Task statement: Exact wording is required: transcribe all the entries and leave the images out.

*** Record set Section Begins ***

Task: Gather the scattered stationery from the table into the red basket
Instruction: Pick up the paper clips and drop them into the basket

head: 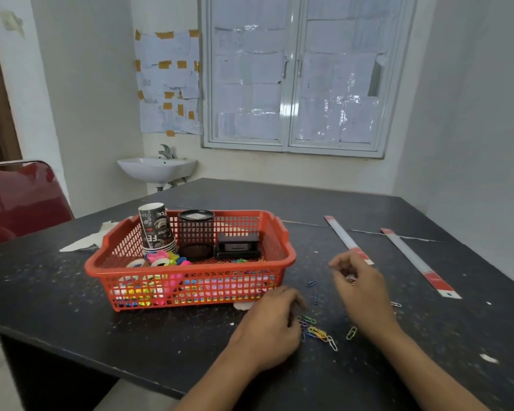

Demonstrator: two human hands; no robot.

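Red basket (220, 267) holds paper cups (156, 228), mesh holder (196, 234), tape rolls (161, 259), clips (244, 260)

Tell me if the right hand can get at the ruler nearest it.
Probably yes: the ruler lies flat just beyond the right hand, with nothing between them. The hand seems to pinch some paper clips, though, so it may need to drop those first.

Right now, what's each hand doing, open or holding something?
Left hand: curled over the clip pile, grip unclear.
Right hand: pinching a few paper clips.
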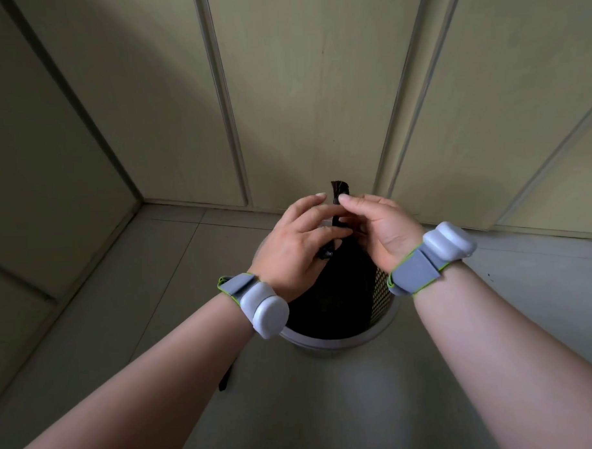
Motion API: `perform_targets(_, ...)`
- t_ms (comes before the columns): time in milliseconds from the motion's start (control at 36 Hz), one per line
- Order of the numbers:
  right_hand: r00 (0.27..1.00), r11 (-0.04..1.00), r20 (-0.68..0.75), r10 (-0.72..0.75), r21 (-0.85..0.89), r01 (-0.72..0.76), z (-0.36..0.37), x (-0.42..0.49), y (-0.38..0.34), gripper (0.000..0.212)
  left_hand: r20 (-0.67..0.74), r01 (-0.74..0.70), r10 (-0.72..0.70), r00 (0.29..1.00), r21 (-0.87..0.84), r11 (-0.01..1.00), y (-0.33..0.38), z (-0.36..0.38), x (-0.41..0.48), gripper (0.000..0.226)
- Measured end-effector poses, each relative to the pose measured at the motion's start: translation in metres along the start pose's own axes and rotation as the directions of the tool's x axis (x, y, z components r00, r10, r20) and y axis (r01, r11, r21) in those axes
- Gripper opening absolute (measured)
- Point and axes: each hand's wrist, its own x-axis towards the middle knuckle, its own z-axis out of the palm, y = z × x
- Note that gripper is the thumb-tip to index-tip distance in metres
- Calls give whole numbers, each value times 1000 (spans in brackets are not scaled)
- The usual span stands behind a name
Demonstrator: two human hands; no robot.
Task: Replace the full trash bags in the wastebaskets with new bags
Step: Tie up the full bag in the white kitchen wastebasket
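Presently, from the head view: both bare forearms reach forward from the bottom edge, each carrying a grey wrist band, the left one (262, 302) and the right one (433, 256). A dark strap (225, 378) hangs below the left forearm; what it belongs to I cannot tell.

Between the wrists stands the wastebasket (325, 342), a round mesh bin with a pale rim, on the tiled floor (155, 279). The black trash bag (330, 297) sits inside it and fills the opening.

Above the bin, the bag's mouth is gathered into a twisted neck that rises upright between the two hands. The left hand (295, 248) lies across the neck, its fingers (308, 224) closed over it, a short black end showing beneath the palm. The right hand (378, 228) meets it from the other side, fingers (354, 202) curled in and pinching the same neck. The frayed tip of the neck pokes out above both hands.

Beyond, pale panelled doors (300, 89) close off the corner behind the bin.
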Motion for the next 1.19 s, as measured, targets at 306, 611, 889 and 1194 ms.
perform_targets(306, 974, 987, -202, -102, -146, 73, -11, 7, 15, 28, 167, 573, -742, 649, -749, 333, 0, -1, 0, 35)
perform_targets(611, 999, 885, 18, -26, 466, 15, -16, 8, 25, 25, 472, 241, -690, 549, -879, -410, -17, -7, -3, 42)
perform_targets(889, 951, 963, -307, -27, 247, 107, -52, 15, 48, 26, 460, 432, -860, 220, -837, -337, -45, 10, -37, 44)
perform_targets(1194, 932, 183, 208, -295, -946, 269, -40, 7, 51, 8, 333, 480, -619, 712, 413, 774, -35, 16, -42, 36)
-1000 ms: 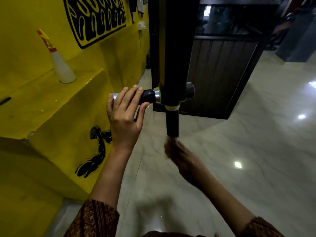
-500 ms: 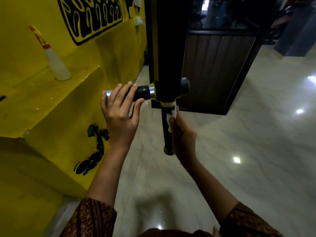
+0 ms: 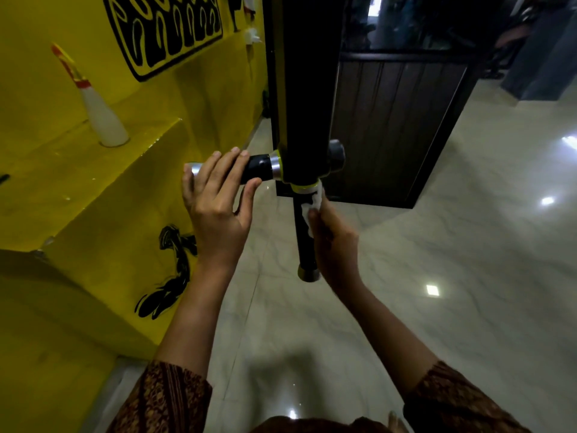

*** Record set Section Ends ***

Answer to the problem:
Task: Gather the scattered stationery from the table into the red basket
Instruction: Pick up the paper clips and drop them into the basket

head: 

Demonstrator: two human hands; no robot.

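Red basket (220, 267) holds paper cups (156, 228), mesh holder (196, 234), tape rolls (161, 259), clips (244, 260)

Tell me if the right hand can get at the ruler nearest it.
Probably yes: the ruler lies flat just beyond the right hand, with nothing between them. The hand seems to pinch some paper clips, though, so it may need to drop those first.

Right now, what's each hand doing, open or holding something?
Left hand: curled over the clip pile, grip unclear.
Right hand: pinching a few paper clips.
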Motion API: `perform_targets(_, ...)`
- t_ms (comes before the columns): time in milliseconds from the motion's start (control at 36 Hz), one per line
- Order of the numbers:
  right_hand: r00 (0.27..1.00), r11 (-0.04..1.00), r20 (-0.68..0.75), r10 (-0.72..0.75), r21 (-0.85..0.89), r01 (-0.72..0.76), z (-0.36..0.37), x (-0.42..0.49), y (-0.38..0.34), gripper (0.000..0.212)
  left_hand: r20 (-0.67..0.74), r01 (-0.74..0.70), r10 (-0.72..0.70), r00 (0.29..1.00), r21 (-0.87..0.84), r11 (-0.01..1.00), y (-0.33..0.38), z (-0.36..0.38), x (-0.41..0.48), gripper (0.000..0.226)
- Measured end-effector poses, each relative to the pose measured at the motion's start: translation in metres along the start pose's own axes and rotation as the directions of the tool's x axis (x, y, z components r00, r10, r20) and y axis (r01, r11, r21) in those axes
- Gripper opening absolute (measured)
- Point and axes: each hand's wrist, its own x-axis towards the middle knuckle, its own z-axis out of the palm, y = z × x
- Note that gripper is the thumb-tip to index-tip distance in metres
- Calls give whole numbers, each value times 1000 (spans in brackets are not scaled)
- The usual span stands behind a name
Demonstrator: two human hands; no robot.
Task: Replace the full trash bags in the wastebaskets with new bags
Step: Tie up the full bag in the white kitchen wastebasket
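Presently, from the head view: both bare forearms reach forward from the bottom edge, each carrying a grey wrist band, the left one (262, 302) and the right one (433, 256). A dark strap (225, 378) hangs below the left forearm; what it belongs to I cannot tell.

Between the wrists stands the wastebasket (325, 342), a round mesh bin with a pale rim, on the tiled floor (155, 279). The black trash bag (330, 297) sits inside it and fills the opening.

Above the bin, the bag's mouth is gathered into a twisted neck that rises upright between the two hands. The left hand (295, 248) lies across the neck, its fingers (308, 224) closed over it, a short black end showing beneath the palm. The right hand (378, 228) meets it from the other side, fingers (354, 202) curled in and pinching the same neck. The frayed tip of the neck pokes out above both hands.

Beyond, pale panelled doors (300, 89) close off the corner behind the bin.
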Motion for the next 1.19 s, as measured, targets at 306, 611, 889 and 1194 ms.
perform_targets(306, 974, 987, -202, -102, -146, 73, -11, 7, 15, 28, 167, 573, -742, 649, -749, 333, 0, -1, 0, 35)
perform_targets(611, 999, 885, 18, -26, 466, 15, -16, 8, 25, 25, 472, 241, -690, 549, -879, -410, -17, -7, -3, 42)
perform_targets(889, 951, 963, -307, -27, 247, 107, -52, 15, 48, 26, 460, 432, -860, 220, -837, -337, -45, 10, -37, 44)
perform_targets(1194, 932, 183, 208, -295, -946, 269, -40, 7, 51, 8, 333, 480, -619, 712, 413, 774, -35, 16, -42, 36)
-1000 ms: 
-500 ms: 
+0 ms: 

This answer requires no additional content.